SOLIDARIEDADE COM OS ENFERMEIROS PORTUGUESES

. Publicado em Comunicação Social

A Frente Comum de Sindicatos da Administração Pública apoia a luta e a greve nacional dos enfermeiros portugueses, a concretizar em 27, 28 e 29 de Janeiro, e identifica-se e solidariza-se com os seus objectivos.

Com efeito, o projecto de diploma do Ministério da Saúde, relativo às grelhas salariais e à transição para a nova carreira de enfermagem, assume aspectos humilhantes para a classe, designadamente, no que respeita a:

Remuneração base baixíssima, designadamente para quem vai iniciar funções (muito inferior à atribuída aos licenciados das carreiras gerais);

Continuação do congelamento salarial na transição para a nova grelha, penalizando os esforços dos trabalhadores na aquisição de níveis habi

litacionais superiores;

Rácios inaceitáveis para a categoria de Enfermeiro Principal, desenquadrados das necessidades dos serviços e da melhoria da qualidade dos cuidados de saúde;

Desvalorização do papel dos Enfermeiros Especialistas e da Gestão.
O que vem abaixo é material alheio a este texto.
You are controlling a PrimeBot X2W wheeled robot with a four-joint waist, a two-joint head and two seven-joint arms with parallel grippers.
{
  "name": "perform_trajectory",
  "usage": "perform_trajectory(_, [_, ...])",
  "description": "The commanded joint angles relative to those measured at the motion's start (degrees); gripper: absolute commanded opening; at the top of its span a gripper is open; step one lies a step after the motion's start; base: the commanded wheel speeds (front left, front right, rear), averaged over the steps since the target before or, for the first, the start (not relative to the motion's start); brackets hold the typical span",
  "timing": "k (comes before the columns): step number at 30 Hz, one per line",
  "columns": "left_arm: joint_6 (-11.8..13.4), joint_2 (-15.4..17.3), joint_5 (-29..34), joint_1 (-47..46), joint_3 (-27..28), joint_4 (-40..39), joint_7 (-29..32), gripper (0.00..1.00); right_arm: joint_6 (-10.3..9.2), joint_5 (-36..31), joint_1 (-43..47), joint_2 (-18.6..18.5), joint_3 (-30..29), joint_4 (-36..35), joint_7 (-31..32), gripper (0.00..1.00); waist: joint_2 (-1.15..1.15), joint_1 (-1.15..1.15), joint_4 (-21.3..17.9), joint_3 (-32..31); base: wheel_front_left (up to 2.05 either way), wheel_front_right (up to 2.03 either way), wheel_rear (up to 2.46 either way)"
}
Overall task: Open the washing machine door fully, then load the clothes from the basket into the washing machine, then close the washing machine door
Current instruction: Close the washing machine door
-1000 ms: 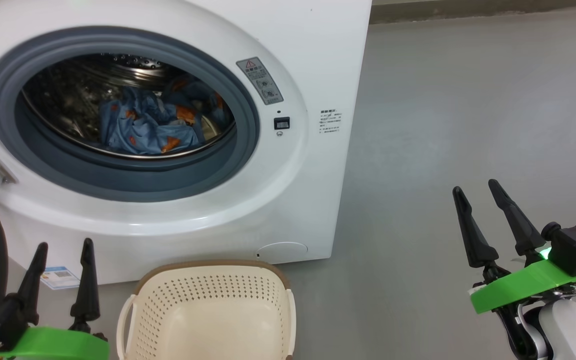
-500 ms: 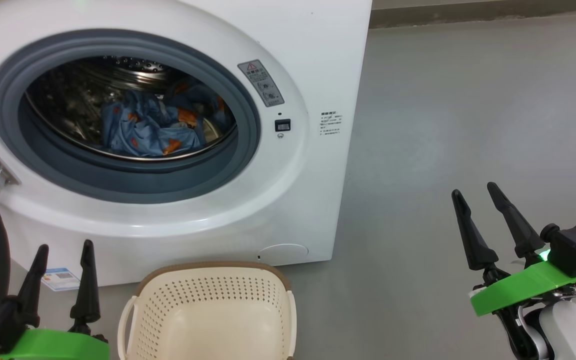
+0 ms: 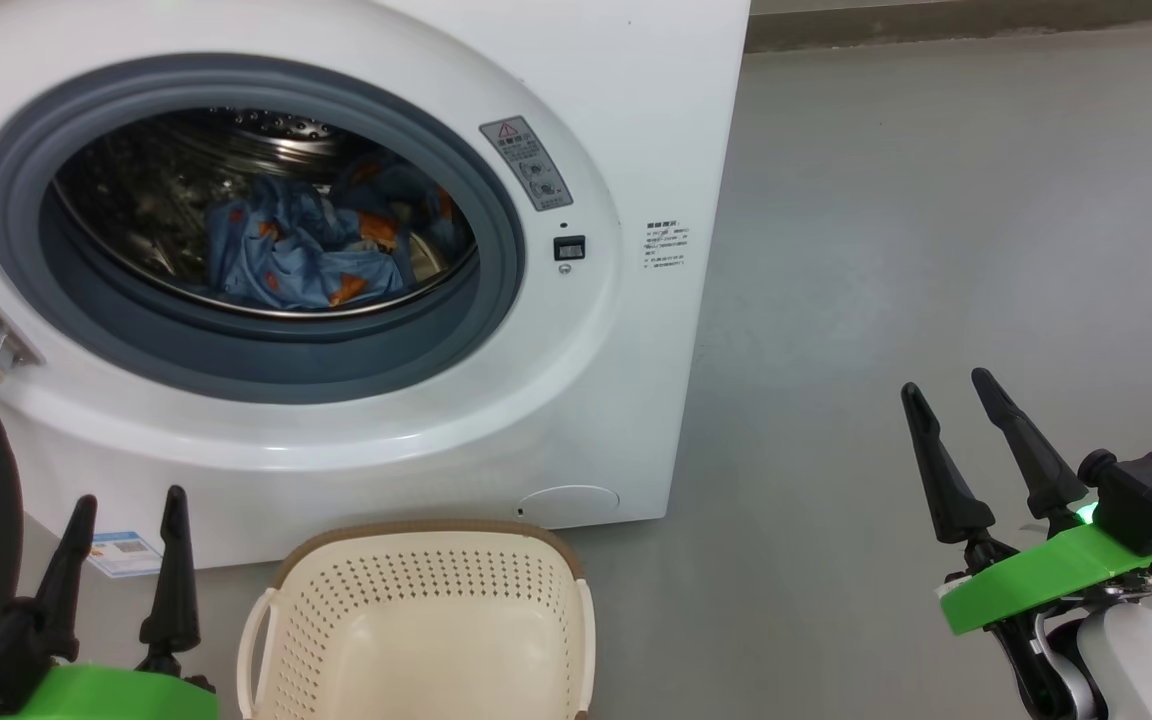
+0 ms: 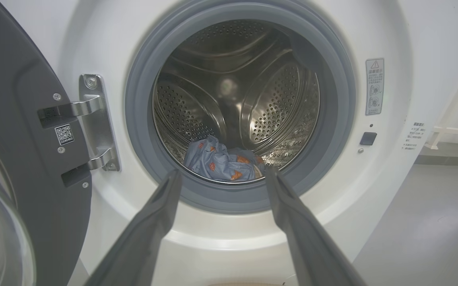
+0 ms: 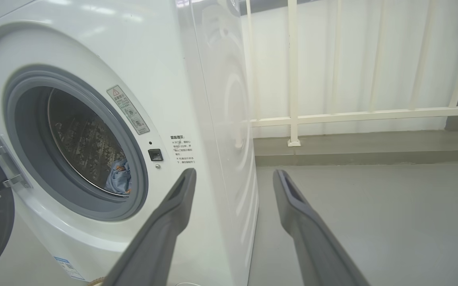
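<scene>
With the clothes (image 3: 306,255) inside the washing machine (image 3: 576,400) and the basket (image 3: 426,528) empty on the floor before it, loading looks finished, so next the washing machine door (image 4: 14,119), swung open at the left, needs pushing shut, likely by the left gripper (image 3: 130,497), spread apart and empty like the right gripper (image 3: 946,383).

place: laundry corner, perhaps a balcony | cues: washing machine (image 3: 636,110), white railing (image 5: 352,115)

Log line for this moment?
door open | clothes in drum | basket looks empty | left gripper open, empty | right gripper open, empty | next: likely close door
</scene>
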Motion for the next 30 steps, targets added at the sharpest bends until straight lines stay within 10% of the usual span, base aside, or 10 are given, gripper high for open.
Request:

Por outro lado, tem de se pôr fim à enorme precariedade que se verifica no sector, impondo-se a imediata vinculação por tempo indeterminado dos milhares de enfermeiros que se encontram a executar funções permanentes, ao mesmo tempo que têm de se admitir mais enfermeiros, face à real carência em diversas instituições, designadamente nos cuidados de saúde primários.
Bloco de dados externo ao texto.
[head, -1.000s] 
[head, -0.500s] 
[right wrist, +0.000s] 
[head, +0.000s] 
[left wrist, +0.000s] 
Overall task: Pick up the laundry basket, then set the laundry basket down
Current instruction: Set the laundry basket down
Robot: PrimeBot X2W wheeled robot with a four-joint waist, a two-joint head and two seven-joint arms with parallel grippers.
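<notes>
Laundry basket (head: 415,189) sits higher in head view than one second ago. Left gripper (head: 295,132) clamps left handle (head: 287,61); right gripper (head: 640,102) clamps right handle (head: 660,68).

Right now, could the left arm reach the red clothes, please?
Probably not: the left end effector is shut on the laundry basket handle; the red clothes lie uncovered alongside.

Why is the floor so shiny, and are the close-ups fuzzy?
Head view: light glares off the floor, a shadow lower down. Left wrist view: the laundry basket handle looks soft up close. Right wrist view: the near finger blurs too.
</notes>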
Os enfermeiros, em conjunto com todos os trabalhadores da Administração Pública, vão continuar a lutar por melhores condições de vida e de trabalho e por uma Administração Pública de qualidade, que dê resposta, em todas as áreas, às reais e cada vez mais acentuadas necessidades das populações. Para tal, têm de ser tidos em conta os direitos dos trabalhadores, sua experiência profissional e a sua participação nas opções assumidas nos diversos serviços públicos, como, aliás, estabelece a Constituição da República.

É necessário travar e inverter a continuação do profundo ataque aos direitos dos trabalhadores, iniciado com o anterior governo de maioria absoluta do PS e que o actual, apesar de minoritário, mas contando com o apoio da direita, pretende continuar, com inconstitucionais retrocessos sociais.

Estamos convictos de que a greve e a luta dos enfermeiros vão contribuir para obrigar o Governo a ter em conta os seus legítimos direitos e as suas justas reivindicações.
O SEP e os enfermeiros podem contar sempre com o apoio e a solidariedade de classe da Frente Comum de Sindicatos da Administração Pública.